Original Title: Alasdair Macleod: Unimaginable Shock Looming – Credit Suisse / SVB Crisis – Just The Start!
Publish Date: April 1, 2023
The CEO of Scooters Gold Australia, Daryl Payne, speaks with Alistair McLeod, head of research at Gold Money, about the current state of the banking sector and the increased demand for gold and silver. Payne mentions comments made by Egon von Greyerz regarding the fragility of the banking system and the importance of wealth preservation through physical gold. McLeod agrees with von Greyerz’s comments, stressing that credit is based on confidence and that an increase in interest rates has signaled the end of a credit bubble. Furthermore, the recent banking failures have caused banks to reassess their counterparty relationships and reduce their exposure to risk. Credit contraction will expose weaker banks, and the crisis is not over with Credit Suisse and Silicon Valley Bank. The Swiss National Bank made a mistake by using their legislation to bail in senior note holders and not compensate bondholders, which caused shock waves throughout Europe and called into question Swiss probity.

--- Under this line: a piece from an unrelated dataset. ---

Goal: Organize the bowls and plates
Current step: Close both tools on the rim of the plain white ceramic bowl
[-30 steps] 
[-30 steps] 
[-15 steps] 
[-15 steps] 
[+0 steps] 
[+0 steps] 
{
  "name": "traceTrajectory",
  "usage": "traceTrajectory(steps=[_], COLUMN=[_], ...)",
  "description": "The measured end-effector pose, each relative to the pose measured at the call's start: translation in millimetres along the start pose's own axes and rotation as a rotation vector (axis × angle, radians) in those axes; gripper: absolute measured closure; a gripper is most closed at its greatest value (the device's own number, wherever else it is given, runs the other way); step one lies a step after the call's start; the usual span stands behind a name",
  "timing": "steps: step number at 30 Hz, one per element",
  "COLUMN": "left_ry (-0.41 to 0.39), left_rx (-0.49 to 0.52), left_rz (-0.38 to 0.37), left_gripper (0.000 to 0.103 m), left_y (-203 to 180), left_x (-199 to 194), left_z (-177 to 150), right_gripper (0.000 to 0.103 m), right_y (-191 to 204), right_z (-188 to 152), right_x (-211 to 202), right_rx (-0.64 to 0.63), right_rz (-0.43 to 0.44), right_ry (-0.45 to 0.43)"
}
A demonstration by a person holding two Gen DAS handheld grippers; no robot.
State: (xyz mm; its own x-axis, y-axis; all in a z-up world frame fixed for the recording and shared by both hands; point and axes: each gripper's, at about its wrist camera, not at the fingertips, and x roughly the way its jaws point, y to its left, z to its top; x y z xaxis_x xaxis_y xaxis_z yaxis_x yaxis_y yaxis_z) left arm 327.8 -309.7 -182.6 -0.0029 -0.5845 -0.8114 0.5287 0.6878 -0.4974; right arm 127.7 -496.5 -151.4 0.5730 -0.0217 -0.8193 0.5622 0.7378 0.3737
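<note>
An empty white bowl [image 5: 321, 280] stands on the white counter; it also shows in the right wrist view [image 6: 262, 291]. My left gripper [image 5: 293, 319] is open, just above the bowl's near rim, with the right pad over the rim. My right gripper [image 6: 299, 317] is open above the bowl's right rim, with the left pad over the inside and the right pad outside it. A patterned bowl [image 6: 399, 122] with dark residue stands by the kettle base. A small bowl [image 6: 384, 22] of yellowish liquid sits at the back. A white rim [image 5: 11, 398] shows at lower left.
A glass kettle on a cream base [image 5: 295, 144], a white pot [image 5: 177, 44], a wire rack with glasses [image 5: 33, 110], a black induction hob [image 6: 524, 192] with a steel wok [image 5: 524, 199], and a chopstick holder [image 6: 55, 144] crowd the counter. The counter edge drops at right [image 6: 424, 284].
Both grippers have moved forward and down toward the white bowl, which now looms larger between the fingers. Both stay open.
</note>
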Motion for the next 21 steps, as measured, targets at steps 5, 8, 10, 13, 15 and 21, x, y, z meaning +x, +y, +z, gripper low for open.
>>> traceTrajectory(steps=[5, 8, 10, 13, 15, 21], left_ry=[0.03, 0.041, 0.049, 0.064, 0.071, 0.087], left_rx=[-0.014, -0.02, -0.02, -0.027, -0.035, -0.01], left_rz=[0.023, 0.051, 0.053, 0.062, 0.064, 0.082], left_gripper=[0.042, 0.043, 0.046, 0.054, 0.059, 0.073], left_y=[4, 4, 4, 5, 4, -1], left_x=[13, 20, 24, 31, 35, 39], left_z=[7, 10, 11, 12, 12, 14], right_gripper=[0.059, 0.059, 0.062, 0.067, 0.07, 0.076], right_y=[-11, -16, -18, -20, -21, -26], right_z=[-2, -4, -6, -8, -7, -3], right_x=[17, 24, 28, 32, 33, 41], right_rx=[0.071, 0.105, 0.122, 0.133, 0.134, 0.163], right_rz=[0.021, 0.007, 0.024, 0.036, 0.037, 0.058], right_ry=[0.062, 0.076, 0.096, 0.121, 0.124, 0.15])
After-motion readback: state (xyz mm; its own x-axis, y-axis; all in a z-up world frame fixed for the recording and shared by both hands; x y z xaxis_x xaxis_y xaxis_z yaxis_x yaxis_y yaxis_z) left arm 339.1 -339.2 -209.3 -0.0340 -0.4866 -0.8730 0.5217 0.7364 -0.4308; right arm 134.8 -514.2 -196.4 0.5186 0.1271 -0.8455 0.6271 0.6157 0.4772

The Swiss National Bank made a mistake by bailing in senior note holders instead of shareholders, causing shock waves throughout Europe and damaging their reputation for probity. The Silicon Valley Bank invested deposit money along the yield curve when interest rates were at zero, causing losses when rates rose, and their problem became obvious when insiders began bailing out. The problem of contracting bank credit and rising interest rates is not confined to America and Europe but extends to Japan. Central banks have lost control of interest rates, which are now driven by the cost of bank credit and the expansion of central bank credit can lead to inflationary consequences. The Fed is injecting credit into the economy by lending to banks at a low-interest rate, which could become an attractive source of balance sheet funding. Central banks are also grappling with their own debt problem and have a vested interest in suppressing the yield curve to fund government deficits.

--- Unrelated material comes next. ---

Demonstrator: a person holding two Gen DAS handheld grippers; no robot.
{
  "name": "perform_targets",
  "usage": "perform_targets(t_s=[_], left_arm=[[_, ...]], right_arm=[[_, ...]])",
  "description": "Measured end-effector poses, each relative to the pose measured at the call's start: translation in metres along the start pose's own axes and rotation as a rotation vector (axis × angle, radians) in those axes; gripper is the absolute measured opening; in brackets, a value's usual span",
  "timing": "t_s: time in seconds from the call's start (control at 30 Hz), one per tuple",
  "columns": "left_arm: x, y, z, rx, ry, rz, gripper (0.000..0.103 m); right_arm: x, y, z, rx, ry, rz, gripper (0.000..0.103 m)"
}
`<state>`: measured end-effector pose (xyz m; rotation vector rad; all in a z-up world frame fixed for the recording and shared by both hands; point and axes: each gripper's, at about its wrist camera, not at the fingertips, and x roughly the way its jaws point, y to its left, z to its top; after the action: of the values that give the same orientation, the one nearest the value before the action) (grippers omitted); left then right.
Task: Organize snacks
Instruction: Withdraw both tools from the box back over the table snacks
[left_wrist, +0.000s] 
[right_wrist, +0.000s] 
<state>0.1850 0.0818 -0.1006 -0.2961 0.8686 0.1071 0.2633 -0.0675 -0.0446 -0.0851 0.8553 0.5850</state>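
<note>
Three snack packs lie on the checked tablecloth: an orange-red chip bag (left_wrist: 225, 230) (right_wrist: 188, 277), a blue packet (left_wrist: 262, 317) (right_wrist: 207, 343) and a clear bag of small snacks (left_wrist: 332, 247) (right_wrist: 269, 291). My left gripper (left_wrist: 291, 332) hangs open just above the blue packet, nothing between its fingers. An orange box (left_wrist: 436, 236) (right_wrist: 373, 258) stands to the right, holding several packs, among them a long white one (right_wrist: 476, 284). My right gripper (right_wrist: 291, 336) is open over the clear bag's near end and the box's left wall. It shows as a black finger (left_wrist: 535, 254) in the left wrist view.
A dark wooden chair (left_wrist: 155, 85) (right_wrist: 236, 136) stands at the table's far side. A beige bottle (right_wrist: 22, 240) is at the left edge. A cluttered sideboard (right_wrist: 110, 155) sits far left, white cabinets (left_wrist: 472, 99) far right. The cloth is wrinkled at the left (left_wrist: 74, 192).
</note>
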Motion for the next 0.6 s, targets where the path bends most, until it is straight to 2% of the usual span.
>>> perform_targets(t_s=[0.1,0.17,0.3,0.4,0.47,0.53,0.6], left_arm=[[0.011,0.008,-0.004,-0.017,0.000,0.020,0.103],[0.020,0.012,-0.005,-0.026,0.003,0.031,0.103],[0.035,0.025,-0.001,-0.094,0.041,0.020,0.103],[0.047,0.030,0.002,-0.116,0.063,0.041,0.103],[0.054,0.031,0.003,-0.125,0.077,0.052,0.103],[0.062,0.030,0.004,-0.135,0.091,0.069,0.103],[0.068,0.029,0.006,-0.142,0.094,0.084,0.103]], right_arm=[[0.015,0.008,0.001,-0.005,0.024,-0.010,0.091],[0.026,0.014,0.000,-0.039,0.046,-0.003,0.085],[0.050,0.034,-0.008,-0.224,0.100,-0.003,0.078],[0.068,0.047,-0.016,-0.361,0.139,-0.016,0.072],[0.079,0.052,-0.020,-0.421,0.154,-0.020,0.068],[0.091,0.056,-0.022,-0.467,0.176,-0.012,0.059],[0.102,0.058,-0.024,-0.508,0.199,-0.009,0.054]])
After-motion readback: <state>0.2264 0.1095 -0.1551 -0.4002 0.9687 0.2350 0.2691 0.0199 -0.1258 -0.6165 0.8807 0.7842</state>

The banking system is in crisis and the government is looking for solutions to save the banks and support the economy. The Federal Reserve is under pressure to support both big and small banks, but resources are limited, creating a dilemma for policymakers. There is concern about the impact of bank failures on smaller banks and the overall stability of the banking system. The printing of money to bail out banks can lead to inflation, and the creation of credit is shifting from the private to the public sector through central banks. Foreign investors are leaving the US dollar, and the shift towards commodities is underappreciated but significant. Putin has suggested that owning dollars and euros is not a wise investment due to their decreasing purchasing power and the potential for governments to cut off their use.
The speaker believes that there are two important factors to consider in the current economic climate. Firstly, there is a growing trend among countries, particularly in Asia, to invest in tangible commodities as a hedge against the instability of fiat currencies. Secondly, the purchasing power of currencies is expected to fall rapidly in the near future, leading to an increase in the value of gold as a hedge. The gold price is not necessarily rising, but the value of fiat currencies is declining. The speaker also notes that there is potential for silver to rise in value as well, with a predicted return to the gold-silver ratio levels of when silver was circulated as a form of money.